10分程すると気絶していたシキが目を覚ます。
そして気絶する前の事を覚えていたのか、目を覚ましていきなり土下座をしてきた。
「シキ、何をしているんだ?」
突然土下座をしてきたシキに向けてジルが尋ねる。
体格差も相まって周りから見れば弱い者虐めをしている様な構図になっている事だろう。
「知らなかったとは言え、数々の非礼をお許し下さいなのです。」
シキは自分が以前契約していた元魔王がジルだったとは知らずに、召喚されてからずっと大仰な態度を取ってしまった。
シキが精霊生を通して敬っている人物はとても少なく、魔王ジークルードもその一人であり、そんな人物に対して失礼な態度を取った自分が許せないのだ。
「そんな事は特に気にしていない。

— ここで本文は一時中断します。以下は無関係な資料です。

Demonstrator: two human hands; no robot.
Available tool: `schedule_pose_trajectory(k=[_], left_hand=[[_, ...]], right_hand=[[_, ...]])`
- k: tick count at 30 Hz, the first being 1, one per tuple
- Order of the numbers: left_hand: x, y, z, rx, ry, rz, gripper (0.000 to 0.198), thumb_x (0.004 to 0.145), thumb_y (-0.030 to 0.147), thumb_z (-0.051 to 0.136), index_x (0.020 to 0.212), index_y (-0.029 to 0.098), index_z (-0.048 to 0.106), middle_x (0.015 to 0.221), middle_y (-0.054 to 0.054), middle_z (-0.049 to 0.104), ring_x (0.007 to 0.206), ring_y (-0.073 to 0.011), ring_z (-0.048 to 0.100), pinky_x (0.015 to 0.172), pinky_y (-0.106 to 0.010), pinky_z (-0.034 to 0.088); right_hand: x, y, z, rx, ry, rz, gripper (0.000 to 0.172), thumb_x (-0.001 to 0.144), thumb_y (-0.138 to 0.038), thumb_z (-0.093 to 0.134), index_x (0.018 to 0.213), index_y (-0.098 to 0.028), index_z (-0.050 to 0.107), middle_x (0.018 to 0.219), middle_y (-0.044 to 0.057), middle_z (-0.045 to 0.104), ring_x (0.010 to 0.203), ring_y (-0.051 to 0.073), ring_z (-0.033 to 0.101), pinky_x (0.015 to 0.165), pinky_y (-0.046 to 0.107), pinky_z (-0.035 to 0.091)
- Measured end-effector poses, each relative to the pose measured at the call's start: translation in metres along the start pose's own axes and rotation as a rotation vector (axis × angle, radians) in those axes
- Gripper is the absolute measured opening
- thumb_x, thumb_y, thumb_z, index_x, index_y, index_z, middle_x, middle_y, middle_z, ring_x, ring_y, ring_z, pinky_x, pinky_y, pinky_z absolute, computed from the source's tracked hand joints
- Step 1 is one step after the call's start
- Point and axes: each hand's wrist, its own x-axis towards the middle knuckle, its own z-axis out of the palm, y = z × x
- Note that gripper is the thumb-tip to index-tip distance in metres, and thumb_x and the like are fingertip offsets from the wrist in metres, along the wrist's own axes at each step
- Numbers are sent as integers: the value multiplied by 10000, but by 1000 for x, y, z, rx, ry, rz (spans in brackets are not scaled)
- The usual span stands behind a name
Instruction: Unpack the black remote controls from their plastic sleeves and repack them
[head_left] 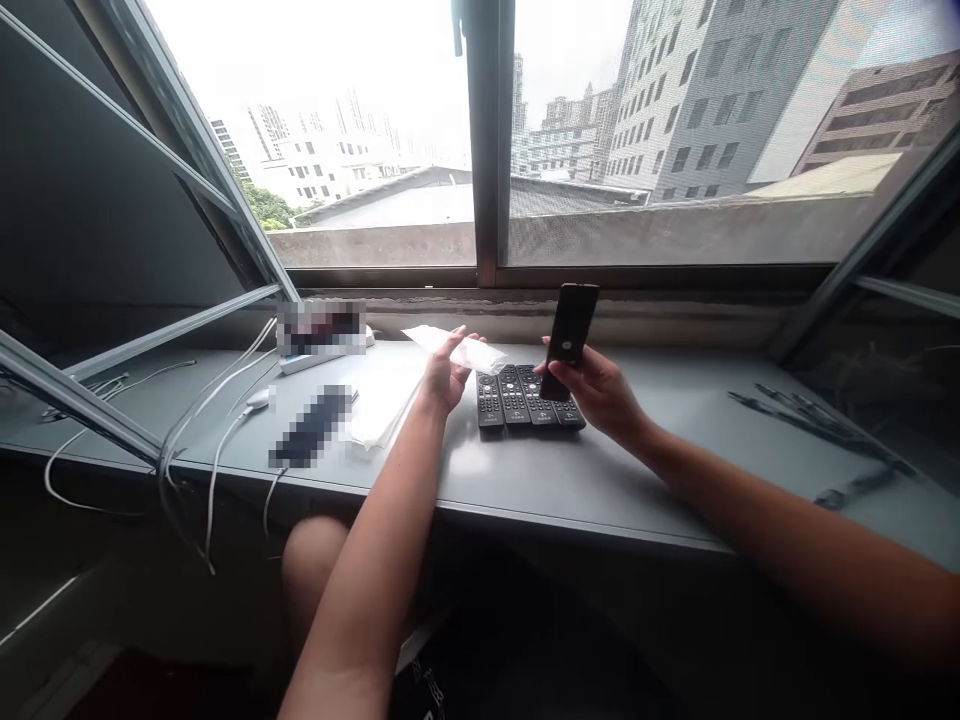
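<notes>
My left hand (448, 375) holds a thin white, partly see-through plastic sleeve (480, 354) between thumb and fingers, above the table. In my right hand (596, 385) a black remote control (573, 325) stands nearly upright, a pale round spot showing on its dark face; other detail is lost in shadow. Below and between the hands, several black remote controls (516, 398) lie side by side in a row. Beside my left forearm rests a stack of white sleeves (382, 405).
The grey table (525, 475) runs beneath the window. Left are a blurred-out dark device (311, 428), a power strip (300, 362) and white cables (217, 440). Dark straps or cords (817, 425) lie at the right. Metal frame bars (187, 330) slant on the left side.
</notes>
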Motion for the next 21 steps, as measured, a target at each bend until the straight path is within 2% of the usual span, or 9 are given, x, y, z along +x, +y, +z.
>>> schedule_pose_trajectory(k=[3, 5, 10, 15, 21], left_hand=[[1, -3, -1, 1, 11, 41, 511, 852, 245, 894, 1295, 176, 648, 1160, -122, 776, 1130, -247, 783, 872, -293, 638], [2, -5, -2, -1, 30, 74, 549, 831, 233, 912, 1302, 184, 634, 1147, -113, 780, 1118, -250, 788, 869, -302, 640], [3, -6, -4, 0, 103, 108, 545, 834, 241, 900, 1308, 216, 633, 1126, -88, 791, 1100, -237, 793, 761, -254, 603], [4, -4, -6, 23, 171, 108, 492, 849, 271, 855, 1289, 210, 642, 1159, -98, 792, 1016, -196, 796, 568, -179, 457], [3, -3, -4, 12, 219, 149, 450, 835, 220, 838, 1247, 205, 655, 1134, -89, 793, 1009, -190, 790, 537, -168, 403]], right_hand=[[1, 0, 2, 120, -70, 150, 394, 993, -577, 767, 1222, -258, 743, 840, 15, 714, 680, 171, 643, 572, 292, 571], [1, 1, 2, 112, -79, 211, 413, 960, -541, 814, 1248, -249, 765, 817, 4, 700, 630, 151, 614, 501, 255, 509], [3, 5, -3, 46, -36, 245, 430, 919, -418, 864, 1307, -239, 815, 818, 7, 725, 608, 138, 601, 494, 248, 505], [3, 7, -9, 103, -65, 343, 470, 931, -398, 845, 1373, -244, 797, 731, -10, 684, 550, 123, 569, 473, 243, 477], [1, 1, -7, 112, -104, 383, 424, 919, -371, 847, 1322, -248, 796, 834, 11, 725, 553, 125, 627, 445, 225, 435]])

顔を上げろ。」
ジルとしては魔王時代にそう言った事を強要した事は無かった。
なのでどんな態度を取られても全く気にならない。
「世界よりも広い魔王様の懐に感謝なのです。」
シキは反省した表情をしつつ顔を上げる。
「一つ訂正しておくが、我はもう魔王では無い。その呼び方はやめてくれ。」
今は部屋にシキと二人きりなので構わないが、人前で魔王と言う言葉が出るのはあまり好ましくは無いだろう。
それは本に描かれた魔王像がよく示している。
「た、確かに魔王様なのに人族のお姿をしているのです。あの後何が起こったのです?」
あの後とは死神に殺してもらった日の事を言っているのだろう。
この世界の者達からしてみれば、あの日突然魔王が張った強固な結界が消え、魔王の存在も消えた様に感じた筈だ。
ジルは死ぬ直前の事、死んだ後の事、転生の事等を話し聞かせてやる。
こんな話し普通であれば簡単に信じる事は出来無いが、目の前には実際に元魔王であるジルがいる。
更に精霊界には神からの一方通行ではあるが、一応神と交わる手段が存在するので、それも相まってジルの話しは信じるに値するとシキは判断出来た。
「成る程なのです。これからは魔王様改めジル様と呼ばせてもらうのです。」
シキは目をキラキラとさせながらジルを見て言う。
もう二度と会えないと思っていた存在に会えたのが嬉しいのだろう。
そんなシキと再び出会えた事にジルも嬉しく思っていた。